I fully support the expulsion of the ringleaders of Sigma Alpha Epsilon "bus of bigotry" at Oklahoma University. I do not agree with those who say that this is too harsh a punishment.
However, some commenters have made valid points about how difficult it is to raise anti-racist children in a racist society and on not blaming the parents for everything, etc. I well remember how I felt when the Right Wing noise machine blamed "liberal parenting" during the Bush years when some middle-class white young adults joined al-Qaeda or the Taliban, etc. (And we see the same thing now with ISIS recruiting here and in the UK, etc.) Children are never wholly the products of their parents or environment--but parenting and environment are important.
My own parents were Southern whites who were, in their words, "bit players" in the social drama that was the Civil Rights movement. I grew up with pictures of John Lewis and Fannie Lou Hamer in our home. I remember the Tallahassee campaign and the Daytona campaign.
When my wife and I became parents in '95, we thought very carefully about how to raise our kids--both daughters, it turned out. We knew we couldn't do everything perfectly. We knew that instilling values is hard. But we knew we'd need to try. We lived, intentionally, in multi-cultural neighborhoods and (out of necessity, at first) in areas where incomes were low. We chose an inner-city church with a female pastor (and my wife took a position as Minister to the Homeless for some years) and a multi-cultural staff and congregation. We are still there. Our daughters grew up with an unofficial "godmother" (Baptists don't really have godparents the way those in denominations which baptize infants, do.) who was also African American and a church deacon--who later came out as lesbian.
They became friends across lines of race, ethnicity, culture, and language.
We sent them to the public schools and volunteered in them. We encouraged them to seek out friends from all groups--especially ones who were being ignored or marginalized by others. After 9/11, both our daughters deliberately befriended Muslim girls who wore the hajib and were targets of bullying. They were openly against the War on Terror despite conflicts with teachers and administration (all while keeping 4.0 GPAs).
When they had questions, we talked openly and frankly with them. My wife, who is from Tennessee and slightly older than me, told them what is was like during the transition of segregation. She spoke openly about having family members on "both sides" during the Civil War and during the struggle to end Jim Crow. She spoke with pride about the discovery in family papers of an ancestor who was part of the Underground Railroad--but, then, when my daughters were feeling proud, explained that this came as such as surprise because he had had to keep this secret even from his own family--that some of her ancestors were slave owners and would have helped the town lynch the Underground Railroad ancestor.
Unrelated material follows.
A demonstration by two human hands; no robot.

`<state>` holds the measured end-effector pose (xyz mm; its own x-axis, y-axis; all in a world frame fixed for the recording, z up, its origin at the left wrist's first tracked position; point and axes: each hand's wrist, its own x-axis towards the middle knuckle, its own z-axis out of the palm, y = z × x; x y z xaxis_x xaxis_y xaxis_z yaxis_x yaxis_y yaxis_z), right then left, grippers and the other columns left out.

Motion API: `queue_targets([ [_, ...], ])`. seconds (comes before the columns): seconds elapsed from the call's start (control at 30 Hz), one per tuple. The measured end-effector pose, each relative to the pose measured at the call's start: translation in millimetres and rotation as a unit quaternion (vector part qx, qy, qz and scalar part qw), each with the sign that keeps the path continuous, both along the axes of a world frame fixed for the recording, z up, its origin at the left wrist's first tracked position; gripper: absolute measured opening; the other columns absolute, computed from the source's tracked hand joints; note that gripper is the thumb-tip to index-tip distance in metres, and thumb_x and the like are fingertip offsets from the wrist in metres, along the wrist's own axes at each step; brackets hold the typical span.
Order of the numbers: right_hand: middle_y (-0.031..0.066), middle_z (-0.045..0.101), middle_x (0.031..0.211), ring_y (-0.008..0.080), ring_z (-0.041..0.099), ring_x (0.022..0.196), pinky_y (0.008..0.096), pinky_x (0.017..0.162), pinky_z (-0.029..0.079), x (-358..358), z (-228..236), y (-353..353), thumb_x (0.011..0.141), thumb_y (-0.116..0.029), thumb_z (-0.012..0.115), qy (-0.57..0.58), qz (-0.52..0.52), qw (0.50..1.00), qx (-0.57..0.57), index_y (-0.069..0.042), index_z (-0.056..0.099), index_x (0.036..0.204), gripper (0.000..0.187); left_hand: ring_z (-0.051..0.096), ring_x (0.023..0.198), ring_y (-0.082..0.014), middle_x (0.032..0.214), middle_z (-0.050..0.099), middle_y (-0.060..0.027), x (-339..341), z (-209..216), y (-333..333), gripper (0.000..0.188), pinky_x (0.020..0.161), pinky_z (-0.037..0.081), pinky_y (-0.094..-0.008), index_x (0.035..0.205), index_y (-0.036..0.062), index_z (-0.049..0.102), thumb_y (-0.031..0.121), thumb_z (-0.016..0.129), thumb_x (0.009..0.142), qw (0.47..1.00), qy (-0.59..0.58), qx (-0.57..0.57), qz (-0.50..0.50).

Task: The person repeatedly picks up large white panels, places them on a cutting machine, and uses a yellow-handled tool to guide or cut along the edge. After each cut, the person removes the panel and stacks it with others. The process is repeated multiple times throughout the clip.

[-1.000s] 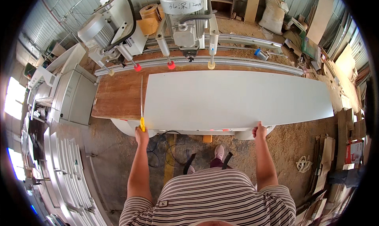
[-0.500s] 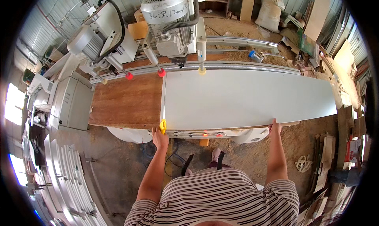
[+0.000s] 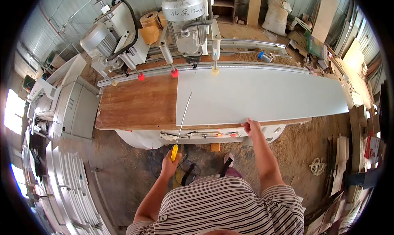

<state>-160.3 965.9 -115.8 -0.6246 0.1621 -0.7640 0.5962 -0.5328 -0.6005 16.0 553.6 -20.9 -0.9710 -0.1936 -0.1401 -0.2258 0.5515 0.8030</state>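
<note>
My left hand (image 3: 169,163) is wrapped round the yellow handle of a tool (image 3: 175,152) in front of the machine bench. Its long, thin metal shaft, slightly bowed, points away and slants over the left end of a white panel (image 3: 262,93); the frames do not settle the tool's kind. Flat on the wooden bench top (image 3: 137,103) lies the panel. At the panel's near edge, right of the middle, my right hand (image 3: 252,128) has its fingers bent and pinches the edge.
Behind the panel stand two motor heads (image 3: 186,25) with rods ending in red (image 3: 175,73) and pale pads. A metal fence (image 3: 262,67) runs along the far edge. Lit buttons (image 3: 218,135) sit on the bench front. White strips (image 3: 69,181) are stacked at left, boards (image 3: 340,163) at right.
My left hand has drawn the tool back toward me, off the panel's left edge, and tilted it. My right hand has slid left along the near edge. The panel stays against the machine.
</note>
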Motion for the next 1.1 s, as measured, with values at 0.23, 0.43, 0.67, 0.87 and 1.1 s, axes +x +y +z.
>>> queue_targets([
  [0.23,0.0095,0.06,0.061,0.0165,0.06,0.047,0.0223,0.037,0.048,3,1,-24,0.091,-0.026,0.055,0.032,-0.08,0.993,0.08,0.0,0.053,0.077,0.03,0.057,0.064,-0.0115,0.068,0.06,-0.0039,54,33,-28,0.032,0.06,0.045,-0.0268,0.089,0.0,0.057,0.032,0.056,0.09,0.991,-0.079,0.108,0.013],
  [0.43,0.0098,0.058,0.061,0.0207,0.062,0.051,0.025,0.039,0.049,4,1,-23,0.09,-0.02,0.056,0.044,-0.074,0.994,0.072,0.001,0.053,0.075,0.026,0.055,0.056,-0.0113,0.06,0.058,-0.0047,62,39,-27,0.035,0.055,0.044,-0.0274,0.084,-0.0016,0.056,0.032,0.054,0.091,0.984,-0.095,0.15,0.016],
  [0.67,0.0102,0.059,0.062,0.022,0.062,0.052,0.0256,0.038,0.048,4,0,-23,0.09,-0.021,0.058,0.032,-0.082,0.993,0.081,0.0,0.054,0.075,0.026,0.054,0.051,-0.0116,0.055,0.056,-0.0038,57,59,-28,0.037,0.051,0.042,-0.0276,0.08,-0.0008,0.056,0.035,0.054,0.091,0.992,-0.095,0.081,0.004],
  [0.87,0.0103,0.059,0.064,0.0221,0.062,0.052,0.0276,0.042,0.052,4,-3,-19,0.089,-0.021,0.058,0.021,-0.071,0.993,0.089,0.002,0.055,0.077,0.027,0.053,0.049,-0.0117,0.053,0.054,-0.0026,54,61,-21,0.038,0.049,0.042,-0.0277,0.079,0.0001,0.059,0.034,0.051,0.093,0.989,-0.11,0.09,0.03],
  [1.1,0.0049,0.057,0.06,0.0168,0.061,0.054,0.0236,0.043,0.049,9,1,-19,0.091,-0.031,0.054,0.031,-0.027,0.997,0.058,-0.005,0.052,0.074,0.032,0.053,0.048,-0.0119,0.051,0.054,-0.0035,55,52,-3,0.044,0.048,0.041,-0.0285,0.07,0.0,0.057,0.038,0.053,0.091,0.988,-0.092,0.107,0.061],
])
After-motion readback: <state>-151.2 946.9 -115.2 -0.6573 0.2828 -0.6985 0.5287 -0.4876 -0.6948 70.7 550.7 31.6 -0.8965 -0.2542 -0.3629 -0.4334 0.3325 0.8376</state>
No leap-frog Disney versions of family history. No highlighting the good and skipping over the evil. Own it all.
My oldest daughter was six when she asked me to explain racism and racial justice. I did my best, using examples from both history and current events. I, also had her put herself in the shoes of the victims. I asked repeatedly, "How would you feel if this kind of exclusion/rejection/prejudice/oppression was aimed at you?"
When a racist incident happened at my younger daughter's middle school several years later, she was embarrassed that one of the bullies was her first "boyfriend." (Quotation marks because we don't allow dating before 15--and, by that time, this daughter had come out as bi-sexual!) She asked me if I would still love her if she ever did something like this boy did. I replied that, of course, I would always love her. She could never do or say something that would make me NOT love her or make her unwelcome in our home. But I also said that if she ever did or said something like that, I would be ashamed and embarrassed, instead of being the proud father that I am. I would see it as a failure.
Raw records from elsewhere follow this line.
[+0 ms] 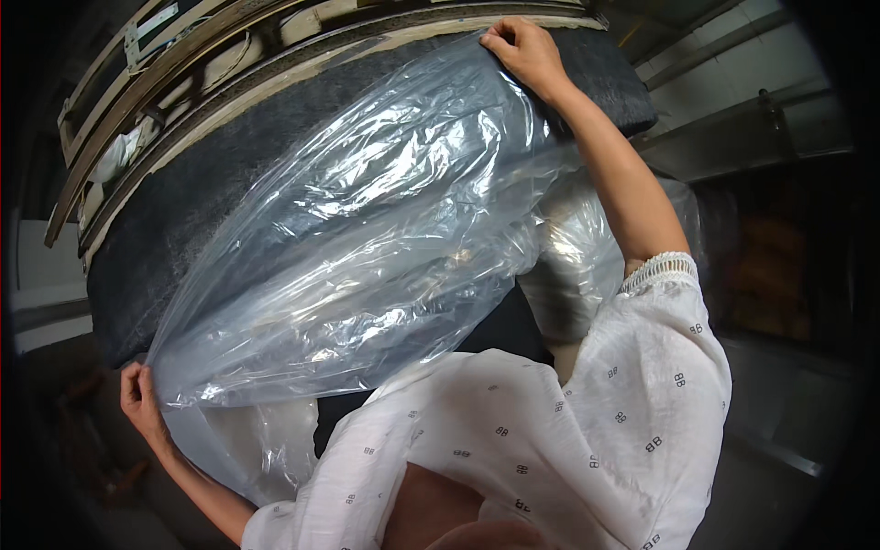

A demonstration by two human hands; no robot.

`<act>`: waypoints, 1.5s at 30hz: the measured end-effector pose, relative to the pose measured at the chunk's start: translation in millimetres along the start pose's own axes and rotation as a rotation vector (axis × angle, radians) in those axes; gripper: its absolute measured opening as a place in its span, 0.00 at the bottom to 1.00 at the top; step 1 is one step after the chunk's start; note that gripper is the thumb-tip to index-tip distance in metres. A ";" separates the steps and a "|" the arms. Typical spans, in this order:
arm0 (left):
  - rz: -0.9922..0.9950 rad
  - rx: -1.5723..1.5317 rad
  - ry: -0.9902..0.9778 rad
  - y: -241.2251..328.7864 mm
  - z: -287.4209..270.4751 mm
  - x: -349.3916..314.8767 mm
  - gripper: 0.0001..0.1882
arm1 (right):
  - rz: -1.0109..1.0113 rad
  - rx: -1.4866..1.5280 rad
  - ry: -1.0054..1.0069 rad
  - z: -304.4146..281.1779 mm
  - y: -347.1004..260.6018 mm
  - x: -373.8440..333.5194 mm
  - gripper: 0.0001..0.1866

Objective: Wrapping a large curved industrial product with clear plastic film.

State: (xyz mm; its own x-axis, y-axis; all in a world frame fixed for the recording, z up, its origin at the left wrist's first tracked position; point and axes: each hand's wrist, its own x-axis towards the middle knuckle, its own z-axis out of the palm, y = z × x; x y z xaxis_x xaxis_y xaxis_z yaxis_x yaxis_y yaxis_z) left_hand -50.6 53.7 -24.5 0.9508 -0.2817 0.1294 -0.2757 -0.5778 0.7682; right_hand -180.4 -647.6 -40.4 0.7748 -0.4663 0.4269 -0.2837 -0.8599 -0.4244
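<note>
A large sheet of clear plastic film [367, 211] stretches diagonally between my two hands, shiny and creased. At its lower left corner, my left hand [140, 401] pinches the edge with closed fingers. My right hand [529, 55] grips the opposite corner at the far right, arm reaching out. Beneath the film lies a dark, padded-looking work surface [197, 215]. The film's near side sags toward my body. Whether it is a single sheet or a bag, I cannot tell.
A wooden and metal frame [174, 105] runs along the far edge of the dark surface. More bunched clear plastic [573, 247] hangs by my right side, and another piece [266, 445] hangs near my left forearm. Metal ledges [752, 119] stand at the far right.
</note>
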 end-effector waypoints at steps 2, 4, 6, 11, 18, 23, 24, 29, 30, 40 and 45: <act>0.009 0.038 0.032 10.8 -4.8 -20.9 0.02 | -0.014 0.007 0.007 0.2 -8.2 -4.9 0.14; 0.022 0.080 0.063 18.3 -9.1 -42.8 0.02 | -0.012 0.021 0.022 0.3 -15.3 -5.9 0.15; 0.025 0.142 0.007 20.5 -11.8 -66.0 0.04 | -0.008 0.019 0.012 3.5 -16.9 -4.2 0.15; -0.078 0.110 0.032 1.1 13.7 -111.0 0.03 | -0.014 0.076 -0.018 6.1 -19.0 -6.3 0.13; -0.140 -0.344 0.481 3.2 33.1 -38.9 0.09 | -0.198 0.636 0.067 -9.9 -9.5 30.4 0.08; -0.038 -0.425 0.623 35.3 14.2 76.2 0.13 | 0.028 0.639 0.382 -44.0 -70.2 30.4 0.09; 0.149 -0.227 0.594 23.8 21.6 103.4 0.12 | -0.057 0.386 0.559 -29.6 -54.4 39.0 0.10; 0.165 -0.121 0.466 -12.4 83.3 188.4 0.12 | 0.175 0.389 0.442 31.3 22.8 31.0 0.13; 0.117 -0.085 0.460 -3.7 88.2 195.4 0.14 | 0.178 0.491 0.457 30.7 21.1 30.1 0.13; 0.058 -0.196 0.417 5.4 99.3 249.3 0.19 | 0.242 0.177 0.448 30.1 34.1 51.7 0.17; 0.150 -0.004 0.537 -20.2 99.2 257.8 0.12 | 0.283 0.074 0.505 31.3 34.9 50.5 0.23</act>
State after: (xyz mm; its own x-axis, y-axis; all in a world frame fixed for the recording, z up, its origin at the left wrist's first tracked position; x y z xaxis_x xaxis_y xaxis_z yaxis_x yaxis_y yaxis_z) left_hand 186.0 -83.3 -68.8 0.8402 0.0700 0.5378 -0.4137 -0.5586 0.7189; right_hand -133.5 -694.6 -58.7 0.3045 -0.7324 0.6089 -0.3864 -0.6793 -0.6239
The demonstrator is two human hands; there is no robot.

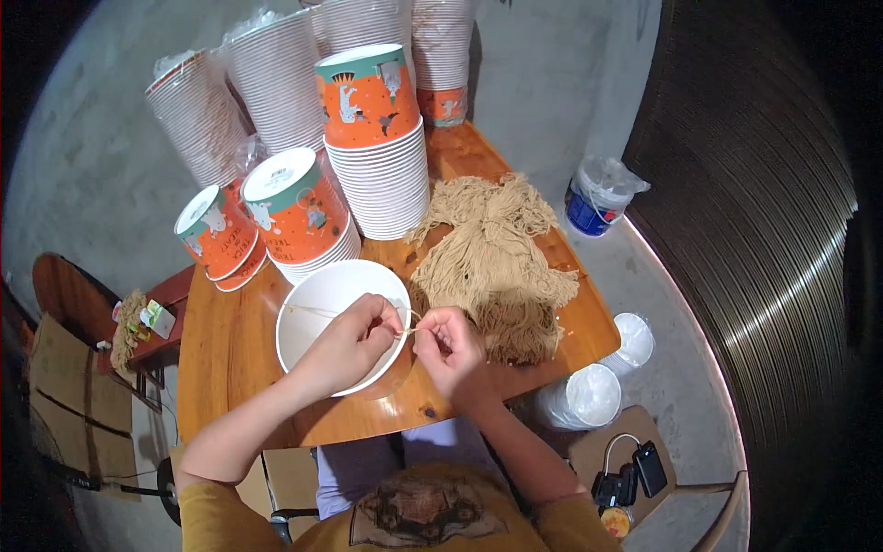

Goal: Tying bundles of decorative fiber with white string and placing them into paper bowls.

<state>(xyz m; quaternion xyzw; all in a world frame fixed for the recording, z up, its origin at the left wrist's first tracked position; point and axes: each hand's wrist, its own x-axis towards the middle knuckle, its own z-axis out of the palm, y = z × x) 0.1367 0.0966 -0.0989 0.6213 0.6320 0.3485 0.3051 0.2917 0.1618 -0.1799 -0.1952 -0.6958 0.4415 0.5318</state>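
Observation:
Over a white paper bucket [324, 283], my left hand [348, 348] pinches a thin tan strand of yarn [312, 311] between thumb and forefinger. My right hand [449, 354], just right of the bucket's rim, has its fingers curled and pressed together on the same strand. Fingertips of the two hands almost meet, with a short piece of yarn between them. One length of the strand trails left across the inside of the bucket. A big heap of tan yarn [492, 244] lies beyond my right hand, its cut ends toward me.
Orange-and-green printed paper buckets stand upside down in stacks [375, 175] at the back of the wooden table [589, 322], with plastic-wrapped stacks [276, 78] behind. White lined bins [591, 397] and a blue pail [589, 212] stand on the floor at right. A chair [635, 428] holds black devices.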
Raising children to be anti-racist, to be feminist, to be anti-homophobic, to be pro-peace, pro-justice, caring, compassionate, and for human rights, etc.--is not easy. You have to watch the information they get elsewhere and counter it. You have to give them experiences that break down stereotypes rather than reinforce them. You have to lead by example. You confess your own imperfections and that you struggle to do better. (I told my children of find out my own latent prejudices in high school while dating an African-American girl--and learning to my own embarrassment that the only alternative to being a RECOVERING racist in this society was to not recover.) When my youngest daughter came out, we were very supportive, but I also confessed that I wasn't always a straight ally-and recounted my struggles in the '80s and '90s to get over my homophobia.
What you cannot do is simply assume that children will grow up anti-racist or feminist or whatever AUTOMATICALLY. All your parenting may not work, but it has to be deliberate.
So far, our choices appear to have paid off. My oldest daughter is studying Peace and International Studies with a double major in Spanish and a minor in human rights--at a school without fraternities and sororities. She's currently doing a cross-cultural semester abroad in Guatemala and Cuba. She plans to work at the UN or Human Rights Watch or the Carter Center, etc. The youngest is still in high school and, in addition to being a leader in the gay-straight alliance is part of the Louisville Youth Philanthropic Council, volunteers at the church homeless center, and helps teach English to refugee children.
And the colleges she's looking at do not have a Greek Life, either.